Author: Dan Davis
Genre: Historical fiction meets fantasy
Book 1 of The Immortal Knight Chronicles
1190 CE. Richard Ashbury is the youngest son of the late Lord of Ashbury and he is a knight. Returning from a night in the woods Richard finds nothing but death at his brother’s hall. His oath to avenge the murdered men and women compels him to follow the murderer into the Holy Land. Here he fights in the Third Crusade with King Richard the Lionheart.
However, the horrors of the war against the Saracens are nothing compared to what the future has in store for him.
First of all I want to thank Dan Davis for a copy of the book I received in exchange for an honest review.
“A young knight. A trail of bloody murders. The horrors of the Third Crusade are just the beginning…”

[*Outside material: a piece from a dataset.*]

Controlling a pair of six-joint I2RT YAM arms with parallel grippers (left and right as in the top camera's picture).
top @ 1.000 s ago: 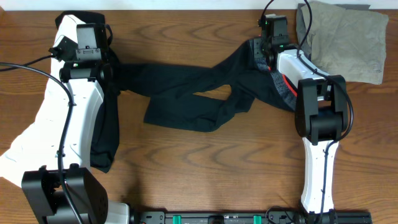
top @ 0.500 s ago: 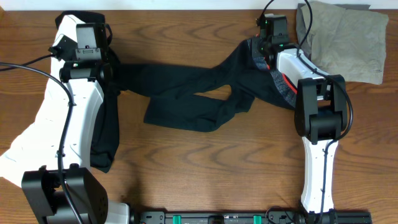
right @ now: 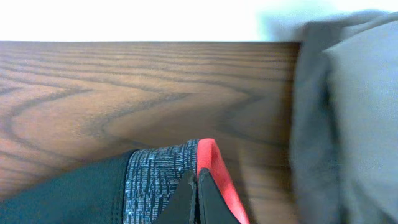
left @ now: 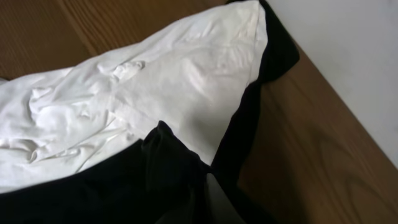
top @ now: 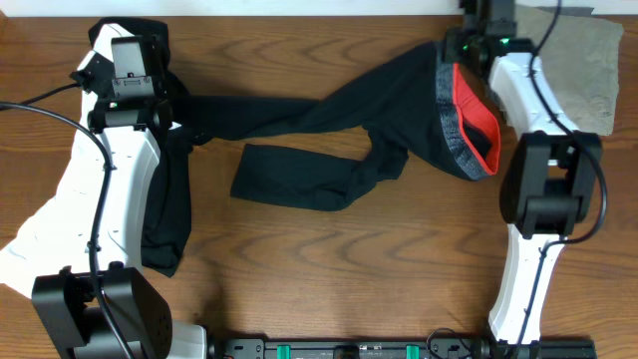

This is a historical fiction novel, but with a twist. A twist that I definitely liked.
Bringing us back to 12th century right into the heart of the Third Crusade is Richard Ashbury, a young English knight ready to avenge the brutal murder of his brother and family. The man behind these murders, and many others, is Earl William de Ferrers. The Earl returned some time ago from fighting in the war against the Saracens to take back the Holy Land, but somehow he gained incredible strength.
Leaving a trail of corpses for Richard to follow, William leads him to the Holy Land. That is where Richard ends up in the army of King Richard the Lionheart. Murdering his way to prestige, Richard gains the favour of the King of England. But, still dreaming of killing the vicious bastard, Richard follows William’s trail even further which leads him to discover the unimagined truth.
I really like the setting of the book, mostly because it takes the reader back to the Middle Ages (a time period I am practically in Love with).
Dan Davis ticked all the right boxes and I was captured by this awesome story about knights, romance and bloody murders. Taking a great point in history Davis’s interest in history is quite obvious and I think that he did a great job working out his concept.
One of the aspects I specifically liked were the vampires. The reader is introduced to the idea of vampires quite early on in the story, but these vampires are not at all like most vampires encountered in most contemporary vampire novels. These vampires don’t burn/shine in the sunlight, they are not all powerful and invincible creatures…No… These are bloody murderous, cruel, ferocious bastards, lurking in the darkness trying to bite your head of your body (or slice you open… sometimes on a meat hook). A nice touch is that the only real undead being seems to be William because even though he has been expertly murdered by the Saracens, he came back to life. His servants, though they drink his blood in order to get a fraction of his magnificent strength, are able to be slaughtered. The vampires are not too over the top present in this book, the reader knows that they’re there but history is the main attraction in this novel.
Some people might be aware of my personal dislike against books written in first person. This book is written in first person but it was only for the better since it brought me so much closer to the protagonist. First person was the way to get readers more involved.
The way Davis described the scenes Richard was seeing was very well done and it almost seemed as if I was there myself. By giving not just Richard’s story but also more of information on the time period itself, Davis kept things interesting.
The use of language closed the cavity that sometimes occurs between the reader and the protagonist. Sometimes it was quite matter of fact causing the story to seem more real and authentic. But using this language also created fluency throughout the book, it seemed like it was told by a fire and not like I was reading this brilliant story from pages in a book.
The humour was absolutely lovely, sometimes a little unexpected and for some people maybe a bit harsh but I really liked it since it gave the story a liveliness.
Overall I think this was a great novel. Historical fiction with a little twist to the fantasy side. By keeping things real and personal this book captured me and would not let me go until I finished it… I even read it at work in order to finish it within a day… I had no choice but to give into temptation and read.
Giving a reader not just a slice of history and a lot of vampire, Davis did the opposite and it really suited the story. Giving a representative view on the Middle Ages, Davis successfully combined the two genres into one well written novel.
I am really looking forward to part two which is to be published somewhere this month (I believe)! I give this book 4 stars because Me Liky.